**Work required:** All of the data below is to be written out again exactly.

[Excerpts from a dataset]
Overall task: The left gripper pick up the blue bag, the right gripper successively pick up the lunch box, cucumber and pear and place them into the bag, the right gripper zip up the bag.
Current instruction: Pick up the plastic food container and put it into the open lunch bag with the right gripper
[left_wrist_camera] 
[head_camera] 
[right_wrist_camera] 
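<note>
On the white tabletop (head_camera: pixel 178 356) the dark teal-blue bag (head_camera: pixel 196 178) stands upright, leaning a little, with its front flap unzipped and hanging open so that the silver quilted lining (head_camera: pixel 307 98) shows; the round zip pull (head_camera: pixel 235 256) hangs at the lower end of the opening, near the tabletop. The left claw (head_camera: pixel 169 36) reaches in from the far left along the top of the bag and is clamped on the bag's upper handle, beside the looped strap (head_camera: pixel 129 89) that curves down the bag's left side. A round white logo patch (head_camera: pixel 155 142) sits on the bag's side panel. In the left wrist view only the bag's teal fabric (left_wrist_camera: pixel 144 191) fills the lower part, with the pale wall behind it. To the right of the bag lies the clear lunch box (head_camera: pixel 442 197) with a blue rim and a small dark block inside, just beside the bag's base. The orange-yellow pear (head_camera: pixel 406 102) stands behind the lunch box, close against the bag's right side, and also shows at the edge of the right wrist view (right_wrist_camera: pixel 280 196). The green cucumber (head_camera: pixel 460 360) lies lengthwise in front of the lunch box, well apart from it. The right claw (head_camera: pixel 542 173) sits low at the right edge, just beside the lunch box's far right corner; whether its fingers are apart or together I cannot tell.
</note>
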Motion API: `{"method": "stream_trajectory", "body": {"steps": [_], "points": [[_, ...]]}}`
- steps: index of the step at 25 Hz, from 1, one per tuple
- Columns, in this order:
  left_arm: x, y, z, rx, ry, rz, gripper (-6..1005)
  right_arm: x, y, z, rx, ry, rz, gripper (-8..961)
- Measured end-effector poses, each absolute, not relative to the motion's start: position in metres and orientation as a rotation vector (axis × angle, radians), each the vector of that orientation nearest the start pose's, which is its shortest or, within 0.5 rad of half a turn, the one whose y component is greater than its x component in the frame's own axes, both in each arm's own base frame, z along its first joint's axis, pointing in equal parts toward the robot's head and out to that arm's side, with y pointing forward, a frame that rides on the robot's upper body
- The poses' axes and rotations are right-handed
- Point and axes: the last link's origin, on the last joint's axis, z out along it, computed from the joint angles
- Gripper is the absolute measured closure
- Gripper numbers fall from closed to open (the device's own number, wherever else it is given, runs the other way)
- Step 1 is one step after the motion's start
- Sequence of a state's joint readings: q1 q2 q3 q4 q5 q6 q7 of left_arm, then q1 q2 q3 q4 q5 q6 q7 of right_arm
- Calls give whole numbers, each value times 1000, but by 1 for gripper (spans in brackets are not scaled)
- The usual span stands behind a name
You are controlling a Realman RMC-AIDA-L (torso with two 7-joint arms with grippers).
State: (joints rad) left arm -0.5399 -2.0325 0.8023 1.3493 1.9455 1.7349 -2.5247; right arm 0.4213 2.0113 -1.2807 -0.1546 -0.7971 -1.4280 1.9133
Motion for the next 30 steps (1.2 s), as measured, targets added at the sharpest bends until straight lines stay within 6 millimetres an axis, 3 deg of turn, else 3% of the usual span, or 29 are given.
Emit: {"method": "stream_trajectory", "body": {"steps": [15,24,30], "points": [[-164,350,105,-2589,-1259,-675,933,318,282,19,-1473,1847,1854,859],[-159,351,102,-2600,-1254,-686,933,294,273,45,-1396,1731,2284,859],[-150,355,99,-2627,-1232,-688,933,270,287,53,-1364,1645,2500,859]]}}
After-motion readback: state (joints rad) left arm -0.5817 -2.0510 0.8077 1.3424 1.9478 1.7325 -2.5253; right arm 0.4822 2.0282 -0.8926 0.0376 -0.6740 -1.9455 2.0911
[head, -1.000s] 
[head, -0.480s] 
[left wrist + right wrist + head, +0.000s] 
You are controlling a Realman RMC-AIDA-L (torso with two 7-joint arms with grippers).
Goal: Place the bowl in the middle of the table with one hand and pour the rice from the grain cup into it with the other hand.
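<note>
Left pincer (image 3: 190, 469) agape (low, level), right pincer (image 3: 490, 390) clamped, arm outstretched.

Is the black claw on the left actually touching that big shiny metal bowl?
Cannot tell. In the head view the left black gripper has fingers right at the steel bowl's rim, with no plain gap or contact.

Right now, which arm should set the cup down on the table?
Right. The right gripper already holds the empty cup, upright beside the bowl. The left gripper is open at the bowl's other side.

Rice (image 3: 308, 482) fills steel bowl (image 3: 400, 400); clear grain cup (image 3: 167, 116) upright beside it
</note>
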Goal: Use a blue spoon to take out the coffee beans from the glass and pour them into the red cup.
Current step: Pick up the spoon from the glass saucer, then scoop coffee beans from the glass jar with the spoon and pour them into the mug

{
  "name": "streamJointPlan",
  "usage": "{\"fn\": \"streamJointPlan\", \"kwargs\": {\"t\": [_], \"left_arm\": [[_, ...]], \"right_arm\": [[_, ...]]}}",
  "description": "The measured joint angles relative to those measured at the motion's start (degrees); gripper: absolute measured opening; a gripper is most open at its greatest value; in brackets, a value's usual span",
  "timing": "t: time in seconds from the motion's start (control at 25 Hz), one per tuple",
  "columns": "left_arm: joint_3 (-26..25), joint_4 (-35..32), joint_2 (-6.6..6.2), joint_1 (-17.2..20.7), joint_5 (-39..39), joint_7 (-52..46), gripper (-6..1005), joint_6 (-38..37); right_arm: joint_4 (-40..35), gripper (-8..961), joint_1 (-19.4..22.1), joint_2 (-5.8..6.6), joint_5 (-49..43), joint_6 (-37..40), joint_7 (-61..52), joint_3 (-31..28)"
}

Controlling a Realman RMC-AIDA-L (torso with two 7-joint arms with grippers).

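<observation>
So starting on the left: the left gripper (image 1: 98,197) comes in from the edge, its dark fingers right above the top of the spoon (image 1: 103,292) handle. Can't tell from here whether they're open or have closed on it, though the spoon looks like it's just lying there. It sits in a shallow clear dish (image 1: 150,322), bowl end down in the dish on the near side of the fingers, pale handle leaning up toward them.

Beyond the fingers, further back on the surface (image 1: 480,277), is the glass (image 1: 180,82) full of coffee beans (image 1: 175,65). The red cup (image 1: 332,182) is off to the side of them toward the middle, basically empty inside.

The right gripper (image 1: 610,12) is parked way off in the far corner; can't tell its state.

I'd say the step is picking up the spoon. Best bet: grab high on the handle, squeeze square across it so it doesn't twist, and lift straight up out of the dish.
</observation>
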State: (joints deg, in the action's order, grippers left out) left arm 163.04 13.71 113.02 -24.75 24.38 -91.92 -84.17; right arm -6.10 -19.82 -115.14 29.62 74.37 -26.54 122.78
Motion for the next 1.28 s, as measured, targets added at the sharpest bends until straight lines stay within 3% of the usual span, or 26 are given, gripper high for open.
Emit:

**Final answer:**
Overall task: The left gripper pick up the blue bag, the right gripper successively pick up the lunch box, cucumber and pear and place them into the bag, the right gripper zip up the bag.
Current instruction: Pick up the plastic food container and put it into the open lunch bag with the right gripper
[left_wrist_camera] 
[head_camera] 
[right_wrist_camera] 
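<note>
On the white tabletop (head_camera: pixel 178 356) the dark teal-blue bag (head_camera: pixel 196 178) stands upright, leaning a little, with its front flap unzipped and hanging open so that the silver quilted lining (head_camera: pixel 307 98) shows; the round zip pull (head_camera: pixel 235 256) hangs at the lower end of the opening, near the tabletop. The left claw (head_camera: pixel 169 36) reaches in from the far left along the top of the bag and is clamped on the bag's upper handle, beside the looped strap (head_camera: pixel 129 89) that curves down the bag's left side. A round white logo patch (head_camera: pixel 155 142) sits on the bag's side panel. In the left wrist view only the bag's teal fabric (left_wrist_camera: pixel 144 191) fills the lower part, with the pale wall behind it. To the right of the bag lies the clear lunch box (head_camera: pixel 442 197) with a blue rim and a small dark block inside, just beside the bag's base. The orange-yellow pear (head_camera: pixel 406 102) stands behind the lunch box, close against the bag's right side, and also shows at the edge of the right wrist view (right_wrist_camera: pixel 280 196). The green cucumber (head_camera: pixel 460 360) lies lengthwise in front of the lunch box, well apart from it. The right claw (head_camera: pixel 542 173) sits low at the right edge, just beside the lunch box's far right corner; whether its fingers are apart or together I cannot tell.
</note>
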Motion API: `{"method": "stream_trajectory", "body": {"steps": [_], "points": [[_, ...]]}}`
- steps: index of the step at 25 Hz, from 1, one per tuple
- Columns, in this order:
  left_arm: x, y, z, rx, ry, rz, gripper (-6..1005)
  right_arm: x, y, z, rx, ry, rz, gripper (-8..961)
- Measured end-effector poses, each absolute, not relative to the motion's start: position in metres and orientation as a rotation vector (axis × angle, radians), each the vector of that orientation nearest the start pose's, which is its shortest or, within 0.5 rad of half a turn, the one whose y component is greater than its x component in the frame's own axes, both in each arm's own base frame, z along its first joint's axis, pointing in equal parts toward the robot's head and out to that arm's side, with y pointing forward, a frame that rides on the robot's upper body
- The poses' axes and rotations are right-handed
- Point and axes: the last link's origin, on the last joint's axis, z out along it, computed from the joint angles
- Gripper is the absolute measured closure
- Gripper numbers fall from closed to open (the device's own number, wherever else it is given, runs the other way)
- Step 1 is one step after the motion's start
- Sequence of a state's joint readings: q1 q2 q3 q4 q5 q6 q7 of left_arm, then q1 q2 q3 q4 q5 q6 q7 of right_arm
- Calls give whole numbers, each value times 1000, but by 1 for gripper (spans in brackets are not scaled)
- The usual span stands behind a name
You are controlling a Realman RMC-AIDA-L (torso with two 7-joint arms with grippers).
State: (joints rad) left arm -0.5399 -2.0325 0.8023 1.3493 1.9455 1.7349 -2.5247; right arm 0.4213 2.0113 -1.2807 -0.1546 -0.7971 -1.4280 1.9133
Motion for the next 30 steps (1.2 s), as measured, targets added at the sharpest bends until straight lines stay within 6 millimetres an axis, 3 deg of turn, else 3% of the usual span, or 29 are given.
Emit: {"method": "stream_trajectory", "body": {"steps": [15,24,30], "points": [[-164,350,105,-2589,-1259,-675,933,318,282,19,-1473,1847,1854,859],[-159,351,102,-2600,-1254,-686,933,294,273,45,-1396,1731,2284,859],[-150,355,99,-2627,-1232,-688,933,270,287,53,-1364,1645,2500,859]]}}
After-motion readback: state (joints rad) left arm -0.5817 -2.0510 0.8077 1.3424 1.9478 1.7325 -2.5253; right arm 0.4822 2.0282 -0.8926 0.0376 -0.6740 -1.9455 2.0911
[head, -1.000s] 
[head, -0.480s] 
[left wrist + right wrist + head, +0.000s] 
You are controlling a Realman RMC-AIDA-L (torso with two 7-joint arms with grippers).
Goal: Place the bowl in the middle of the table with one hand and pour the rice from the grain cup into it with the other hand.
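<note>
Left pincer (image 3: 190, 469) agape (low, level), right pincer (image 3: 490, 390) clamped, arm outstretched.

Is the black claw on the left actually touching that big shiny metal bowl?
Cannot tell. In the head view the left black gripper has fingers right at the steel bowl's rim, with no plain gap or contact.

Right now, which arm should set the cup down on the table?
Right. The right gripper already holds the empty cup, upright beside the bowl. The left gripper is open at the bowl's other side.

Rice (image 3: 308, 482) fills steel bowl (image 3: 400, 400); clear grain cup (image 3: 167, 116) upright beside it
</note>
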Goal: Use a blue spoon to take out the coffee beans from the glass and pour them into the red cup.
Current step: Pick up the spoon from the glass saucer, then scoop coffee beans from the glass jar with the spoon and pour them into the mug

{
  "name": "streamJointPlan",
  "usage": "{\"fn\": \"streamJointPlan\", \"kwargs\": {\"t\": [_], \"left_arm\": [[_, ...]], \"right_arm\": [[_, ...]]}}",
  "description": "The measured joint angles relative to those measured at the motion's start (degrees); gripper: absolute measured opening; a gripper is most open at its greatest value; in brackets, a value's usual span",
  "timing": "t: time in seconds from the motion's start (control at 25 Hz), one per tuple",
  "columns": "left_arm: joint_3 (-26..25), joint_4 (-35..32), joint_2 (-6.6..6.2), joint_1 (-17.2..20.7), joint_5 (-39..39), joint_7 (-52..46), gripper (-6..1005), joint_6 (-38..37); right_arm: joint_4 (-40..35), gripper (-8..961), joint_1 (-19.4..22.1), joint_2 (-5.8..6.6), joint_5 (-49..43), joint_6 (-37..40), joint_7 (-61..52), joint_3 (-31..28)"
}

Controlling a Realman RMC-AIDA-L (torso with two 7-joint arms with grippers).

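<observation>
So starting on the left: the left gripper (image 1: 98,197) comes in from the edge, its dark fingers right above the top of the spoon (image 1: 103,292) handle. Can't tell from here whether they're open or have closed on it, though the spoon looks like it's just lying there. It sits in a shallow clear dish (image 1: 150,322), bowl end down in the dish on the near side of the fingers, pale handle leaning up toward them.

Beyond the fingers, further back on the surface (image 1: 480,277), is the glass (image 1: 180,82) full of coffee beans (image 1: 175,65). The red cup (image 1: 332,182) is off to the side of them toward the middle, basically empty inside.

The right gripper (image 1: 610,12) is parked way off in the far corner; can't tell its state.

I'd say the step is picking up the spoon. Best bet: grab high on the handle, squeeze square across it so it doesn't twist, and lift straight up out of the dish.
</observation>
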State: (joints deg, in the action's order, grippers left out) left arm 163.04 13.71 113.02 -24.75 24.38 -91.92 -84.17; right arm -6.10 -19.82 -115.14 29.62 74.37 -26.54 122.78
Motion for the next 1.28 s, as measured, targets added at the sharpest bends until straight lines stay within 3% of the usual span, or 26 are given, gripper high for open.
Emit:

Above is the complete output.